Подумать только о том, что могло произойти!

Он глубоко перевел дух и так сильно прижал меня к себе, что я едва могла дышать. После долгого молчания он снова заговорил более веселым тоном:

-- Теперь, Джэни, я объясню тебе все это. То, что ты видела, было полусном, полудействительностью; я не сомневаюсь в том, что в твою комнату вошла женщина; и эта женщина была - это должна была быть - Грэс Пуль. Ты сама называешь ее странной, и после всего, что ты знаешь о ней, ты имеешь полное основание называть ее так. Что она сделала со мной и с Мэзоном? В состоянии, среднем между сном и бодрствованием, ты заметила, как она вошла и что делала; но твой лихорадочный возбужденный мозг придал ей- внешность, которой она вовсе не имела: длинные, распущенные волосы, распухшее, темное лицо, чрезмерно высокий рост были лишь игрой твоего воображения, результатом ночного кошмара; она со злостью разорвала вуаль - это правда, и это похоже на нее. Я читаю в твоих глазах вопрос, почему я держу такую женщину у себя в доме; когда мы будем женаты, я тебе все объясню; но не теперь. Ты удовлетворена, Джэни? Ты согласна с моим объяснением тайны?

Я подумала, и действительно, оно показалось мне единственно возможным; я не была удовлетворена, но в угоду м-ру Рочестеру старалась казаться удовлетворенной. Во всяком случае я теперь успокоилась. Уже давно пробило час, и я встала, чтобы уйти.

-- Кажется, Софи с Адель в детской? - спросил он, когда я взяла свечу.

-- В кроватке Адели найдется достаточно места и для тебя. Ты должна проспать эту ночь с ней, Джэни; вполне понятно, что происшествие, о котором ты мне рассказала, разстроило твои нервы, и я боюсь, что ты не буде^- спать, если останешься одна. Обещай мне лечь в детской.

-- И запри накрепко дверь изнутри. Разбуди Софи под предлогом попросить ее, чтобы она тебя разбудила завтра рано утром, потому что до восьми ты должна успеть одеться и позавтракать. А теперь, отбрось все мрачные мысли и все тревоги, дорогая Джэни.
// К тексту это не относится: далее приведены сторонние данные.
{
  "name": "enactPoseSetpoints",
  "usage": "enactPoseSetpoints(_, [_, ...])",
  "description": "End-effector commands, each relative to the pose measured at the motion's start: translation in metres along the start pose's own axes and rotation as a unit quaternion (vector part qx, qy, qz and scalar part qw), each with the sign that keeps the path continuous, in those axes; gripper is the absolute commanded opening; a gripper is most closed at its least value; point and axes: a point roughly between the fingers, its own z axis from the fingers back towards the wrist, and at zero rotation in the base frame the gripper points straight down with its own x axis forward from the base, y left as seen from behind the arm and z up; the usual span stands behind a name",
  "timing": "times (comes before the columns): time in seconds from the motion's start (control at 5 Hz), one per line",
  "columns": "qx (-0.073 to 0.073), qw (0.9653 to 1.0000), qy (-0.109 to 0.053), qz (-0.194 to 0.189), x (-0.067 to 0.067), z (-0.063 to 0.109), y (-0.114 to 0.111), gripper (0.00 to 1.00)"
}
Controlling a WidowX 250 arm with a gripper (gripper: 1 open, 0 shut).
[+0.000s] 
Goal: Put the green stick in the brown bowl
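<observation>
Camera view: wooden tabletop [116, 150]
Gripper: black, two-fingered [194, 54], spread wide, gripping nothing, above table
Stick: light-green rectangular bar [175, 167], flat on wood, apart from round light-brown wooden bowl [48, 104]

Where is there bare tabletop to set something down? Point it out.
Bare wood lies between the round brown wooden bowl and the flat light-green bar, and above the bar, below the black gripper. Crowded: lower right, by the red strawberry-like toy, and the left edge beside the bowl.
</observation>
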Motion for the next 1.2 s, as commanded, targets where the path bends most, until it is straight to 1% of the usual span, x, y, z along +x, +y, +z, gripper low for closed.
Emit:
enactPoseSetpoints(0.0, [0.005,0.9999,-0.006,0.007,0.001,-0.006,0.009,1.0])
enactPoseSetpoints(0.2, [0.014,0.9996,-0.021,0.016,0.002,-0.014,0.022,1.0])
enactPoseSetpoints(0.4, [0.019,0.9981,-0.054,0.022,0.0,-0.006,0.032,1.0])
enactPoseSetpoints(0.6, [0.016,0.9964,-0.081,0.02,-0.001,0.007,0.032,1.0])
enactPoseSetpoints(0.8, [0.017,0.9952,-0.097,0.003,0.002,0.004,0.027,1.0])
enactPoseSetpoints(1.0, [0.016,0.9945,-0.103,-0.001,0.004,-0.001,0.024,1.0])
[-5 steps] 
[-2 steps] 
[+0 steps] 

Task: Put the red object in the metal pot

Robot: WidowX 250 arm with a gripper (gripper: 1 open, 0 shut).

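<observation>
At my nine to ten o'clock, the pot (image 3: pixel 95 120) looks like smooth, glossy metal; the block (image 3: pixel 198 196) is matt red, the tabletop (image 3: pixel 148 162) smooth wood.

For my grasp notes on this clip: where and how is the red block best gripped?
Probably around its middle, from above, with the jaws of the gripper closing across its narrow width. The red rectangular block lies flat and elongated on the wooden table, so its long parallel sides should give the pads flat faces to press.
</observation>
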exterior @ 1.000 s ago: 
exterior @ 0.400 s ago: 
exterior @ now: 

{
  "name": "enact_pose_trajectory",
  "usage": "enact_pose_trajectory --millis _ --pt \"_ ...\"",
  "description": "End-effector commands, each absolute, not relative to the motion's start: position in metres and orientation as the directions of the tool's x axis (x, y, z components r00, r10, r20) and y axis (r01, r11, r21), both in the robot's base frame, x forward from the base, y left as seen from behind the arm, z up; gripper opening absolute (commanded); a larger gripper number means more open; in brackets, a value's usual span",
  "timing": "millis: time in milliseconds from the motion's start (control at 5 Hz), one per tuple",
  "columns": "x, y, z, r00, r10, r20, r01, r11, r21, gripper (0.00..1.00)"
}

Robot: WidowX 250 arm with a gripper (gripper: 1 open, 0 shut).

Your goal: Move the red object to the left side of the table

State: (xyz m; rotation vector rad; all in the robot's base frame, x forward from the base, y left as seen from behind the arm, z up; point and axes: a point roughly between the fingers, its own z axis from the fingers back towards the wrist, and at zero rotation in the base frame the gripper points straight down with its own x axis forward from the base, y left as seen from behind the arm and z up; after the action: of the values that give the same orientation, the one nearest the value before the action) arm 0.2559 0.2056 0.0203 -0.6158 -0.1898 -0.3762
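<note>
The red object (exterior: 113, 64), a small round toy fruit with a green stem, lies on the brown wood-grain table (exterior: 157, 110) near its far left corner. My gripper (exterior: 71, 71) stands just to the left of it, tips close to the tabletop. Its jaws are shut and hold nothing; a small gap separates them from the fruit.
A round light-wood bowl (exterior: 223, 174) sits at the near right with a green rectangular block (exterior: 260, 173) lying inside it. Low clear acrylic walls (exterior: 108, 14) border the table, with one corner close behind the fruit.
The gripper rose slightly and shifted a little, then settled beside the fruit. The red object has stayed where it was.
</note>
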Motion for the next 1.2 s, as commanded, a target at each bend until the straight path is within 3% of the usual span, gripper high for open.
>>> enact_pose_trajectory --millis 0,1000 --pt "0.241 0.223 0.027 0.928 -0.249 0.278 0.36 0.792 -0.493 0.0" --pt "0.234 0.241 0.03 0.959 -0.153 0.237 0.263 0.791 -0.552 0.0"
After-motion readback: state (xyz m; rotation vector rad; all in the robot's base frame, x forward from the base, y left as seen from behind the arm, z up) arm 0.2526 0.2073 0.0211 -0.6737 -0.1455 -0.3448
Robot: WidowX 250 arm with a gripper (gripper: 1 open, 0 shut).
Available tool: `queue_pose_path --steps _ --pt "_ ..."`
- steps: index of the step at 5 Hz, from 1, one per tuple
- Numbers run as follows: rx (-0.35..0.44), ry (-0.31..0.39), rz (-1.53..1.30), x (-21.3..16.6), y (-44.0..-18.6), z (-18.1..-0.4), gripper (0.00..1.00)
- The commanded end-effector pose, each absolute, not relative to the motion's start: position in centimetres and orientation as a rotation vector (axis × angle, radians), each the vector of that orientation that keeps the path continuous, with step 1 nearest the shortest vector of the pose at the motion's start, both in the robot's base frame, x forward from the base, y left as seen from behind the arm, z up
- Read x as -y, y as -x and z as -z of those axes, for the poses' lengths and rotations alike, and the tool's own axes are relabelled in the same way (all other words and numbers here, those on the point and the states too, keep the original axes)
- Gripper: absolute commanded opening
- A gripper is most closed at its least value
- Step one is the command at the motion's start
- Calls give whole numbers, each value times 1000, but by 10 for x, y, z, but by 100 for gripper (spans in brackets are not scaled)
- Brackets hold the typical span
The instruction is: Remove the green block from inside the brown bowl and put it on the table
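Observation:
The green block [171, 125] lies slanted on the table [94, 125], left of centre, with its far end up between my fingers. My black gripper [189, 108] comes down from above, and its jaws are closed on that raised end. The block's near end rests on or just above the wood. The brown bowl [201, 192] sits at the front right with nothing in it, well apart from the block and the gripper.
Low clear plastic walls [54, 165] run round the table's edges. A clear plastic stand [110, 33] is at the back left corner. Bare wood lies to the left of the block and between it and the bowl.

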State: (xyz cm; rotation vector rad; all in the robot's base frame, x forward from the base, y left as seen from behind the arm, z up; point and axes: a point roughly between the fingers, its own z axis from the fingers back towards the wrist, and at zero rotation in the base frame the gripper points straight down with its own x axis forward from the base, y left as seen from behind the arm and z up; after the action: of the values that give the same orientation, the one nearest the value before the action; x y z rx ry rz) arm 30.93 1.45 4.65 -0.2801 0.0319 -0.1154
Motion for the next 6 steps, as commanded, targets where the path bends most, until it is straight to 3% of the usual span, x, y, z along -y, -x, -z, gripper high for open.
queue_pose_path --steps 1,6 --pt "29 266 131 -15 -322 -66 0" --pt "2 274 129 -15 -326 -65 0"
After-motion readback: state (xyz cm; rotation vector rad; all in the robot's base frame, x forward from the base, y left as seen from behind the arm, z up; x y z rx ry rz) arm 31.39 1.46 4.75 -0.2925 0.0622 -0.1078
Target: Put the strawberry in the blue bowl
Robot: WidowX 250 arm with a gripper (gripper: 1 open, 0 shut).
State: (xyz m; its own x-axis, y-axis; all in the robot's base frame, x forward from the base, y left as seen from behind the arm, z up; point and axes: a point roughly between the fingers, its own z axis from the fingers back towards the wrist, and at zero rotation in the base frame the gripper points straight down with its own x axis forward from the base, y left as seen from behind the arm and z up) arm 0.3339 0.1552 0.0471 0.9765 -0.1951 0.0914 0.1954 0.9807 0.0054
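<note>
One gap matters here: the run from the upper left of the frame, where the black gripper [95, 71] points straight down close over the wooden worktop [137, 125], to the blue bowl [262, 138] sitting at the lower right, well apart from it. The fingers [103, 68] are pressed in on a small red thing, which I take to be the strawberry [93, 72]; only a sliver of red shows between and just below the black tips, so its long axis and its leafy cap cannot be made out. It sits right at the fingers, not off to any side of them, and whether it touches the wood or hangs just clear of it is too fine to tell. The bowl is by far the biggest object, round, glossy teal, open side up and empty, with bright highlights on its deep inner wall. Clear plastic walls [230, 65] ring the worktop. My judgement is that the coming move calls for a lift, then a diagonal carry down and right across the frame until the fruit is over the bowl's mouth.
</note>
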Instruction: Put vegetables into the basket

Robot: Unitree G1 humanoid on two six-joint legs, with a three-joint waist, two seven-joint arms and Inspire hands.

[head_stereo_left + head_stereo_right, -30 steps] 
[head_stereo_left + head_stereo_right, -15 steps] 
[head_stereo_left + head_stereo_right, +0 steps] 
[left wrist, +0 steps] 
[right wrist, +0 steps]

Ты слышишь? буря утихла и ветер лишь слегка шелестит деревьями, дождь перестал барабанить по крыше; взгляни сюда, - он раздвинул занавесы у окна, - наступила чудная ночь!

Погода, действительно, изменилась. Полнеба было совершенно чисто; ветер, изменивший свое направление, разсеял облака, и они отступали с востока на запад длинными серебристыми полосами. Луна мирно сияла.

-- Ночь ясна и спокойна, сэр; и я тоже.

-- И пусть тебе не снятся больше горе и разлука, а только счастье и радость.

Это пожелание исполнилось лишь наполовину: я в самом деле не видала во сне горя и печали, но я не видала и радости, потому что я вовсе не спала. Держа маленькую Адель в объятиях, я наблюдала счастливый сон детства - такой спокойный, безмятежный и невинный - и ждала наступления утра. Кровь безпокойно билась в моих жилах, и как только солнце встало, я встала вместе с ним. Я помню, что маленькая Адель во сне крепко уцепилась за меня руками в ту минуту, когда я хотела ее оставить; я помню, что я целовала ее, освобождая её маленькия ручки, обхватившия мою шею. Я рыдала над нею в каком-то непонятном волнении и, наконец, ушла, боясь, чтобы мои рыдания не смутили её сон.